Training dependency parser for multi-word entities

Hi All,

I would like to train the parser to recognize a new dependency (called MONTHLY_SALES) between the DATE and MONEY entity types, such that the training data would look like:

        "Sales were $1 million in the first quarter of 2018.",
            "heads": [1, 1, 4, 4, 8, 1, 8, 8, 5, 8, 9, 1],
            "deps": ["nsubj", "ROOT", "quantmod", "compound", "MONTHLY_SALES", "prep", "det", "amod", "pobj", "prep", "pobj", "punct"],

It seems more logical, however, to treat the DATE and MONEY entities as spans whereby the merged entity tokens would be used instead of the individual tokens as the indices for the dependency arcs, as in:

(Note: in the below example “$1 million” is a MONEY entity and “the first quarter of 2018” is a DATE entity)

        "Sales were $1 million in the first quarter of 2018.",
            "heads": [1, 1, 4, 1, 3, 1],
            "deps": ["nsubj", "ROOT", "MONTHLY_SALES", "prep", "pobj", "punct"],

Which one of the training data examples would work, or do I need to use Prodigy?

Thanks for your assistance.

It’s probably a bad idea to try to predict the semantic relationship you’re interested in at the same time as you’re predicting the normal syntactic tree.

The parser has to predict a connected tree over the whole sentence. This means that the annotation scheme has to make sense over the language as a whole, or it will be really difficult to learn. There’s no syntactic relationship between $1 million and the first quarter of 2018, and in fact, you couldn’t easily learn to attach "quarter" to any word but "in": this type of construction (a prepositional phrase) is very common in English, so it’s important that they have a consistent annotation. If your scheme tries to teach the parser to annotate a minority of prepositional phrases differently, your scheme will be very difficult to learn.

The example of the preposition attachment might seem a bit trivial (after all, I’m sure you’d be happy to have the date phrase headed by “in”), but it’s a good illustration of the deeper point: because of the tree constraint, in the syntactic parser all the parts of the annotation scheme interact. You can really only change the annotation scheme if you’re careful to follow a linguistically precise definition of what you’re changing, so that you can ensure the annotation scheme remains consistent.

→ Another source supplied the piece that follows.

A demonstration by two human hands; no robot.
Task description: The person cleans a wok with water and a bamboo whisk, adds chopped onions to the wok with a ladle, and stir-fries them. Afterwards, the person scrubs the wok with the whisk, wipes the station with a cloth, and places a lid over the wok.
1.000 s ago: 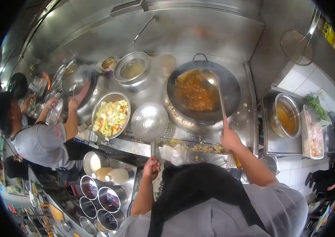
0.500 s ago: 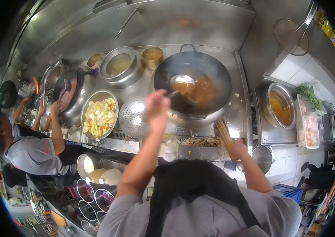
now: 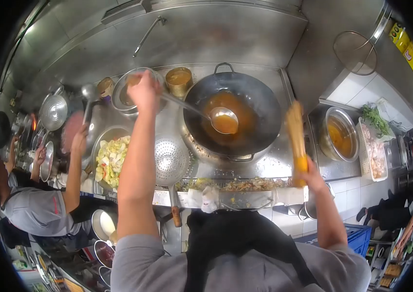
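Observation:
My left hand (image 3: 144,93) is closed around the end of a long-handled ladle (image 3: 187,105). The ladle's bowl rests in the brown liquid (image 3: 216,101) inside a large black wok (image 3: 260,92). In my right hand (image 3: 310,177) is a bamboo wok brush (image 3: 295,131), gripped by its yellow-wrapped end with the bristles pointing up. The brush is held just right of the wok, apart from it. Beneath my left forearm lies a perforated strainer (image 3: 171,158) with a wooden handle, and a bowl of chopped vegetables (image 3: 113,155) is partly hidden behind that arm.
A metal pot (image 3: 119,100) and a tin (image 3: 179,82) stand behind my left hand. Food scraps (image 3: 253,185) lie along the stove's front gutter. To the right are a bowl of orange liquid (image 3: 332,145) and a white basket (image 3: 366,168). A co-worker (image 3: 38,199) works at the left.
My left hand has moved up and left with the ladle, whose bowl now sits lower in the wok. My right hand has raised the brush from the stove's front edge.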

Instead of moving the relationship you want to learn into the syntactic annotation scheme, I would suggest having rules or a machine learning model that used the entity and parse annotations, and predicted the extra information you’re interested in. For instance, you can see the normal tree structure for the sentence here:

The currency and date phrase both connect to the root verb were, which is the correct syntactic structure for the sentence. It should be pretty easy to write rules to find sentences like this, based on the dependency parse.

I would use Prodigy’s textcat.teach recipe to try to tag sentences that express the relationship you’re interested in. Once you have the sentences, you can write rules that try to cover the sorts of constructions used to express the relationship. If rules don’t work well, you could also use a custom machine learning model.

Thanks for the detailed and informative reply @honnibal. I am not sure, however, how to use the syntactic dependencies between the verb(s) and currency/date pairs in a more realistic scenario. For example, the following sentence:

“Net income for the three months ended March 31, 2018, was $6.9 million, and represented earnings per share, basic and diluted, of $0.23 and $0.22, respectively.”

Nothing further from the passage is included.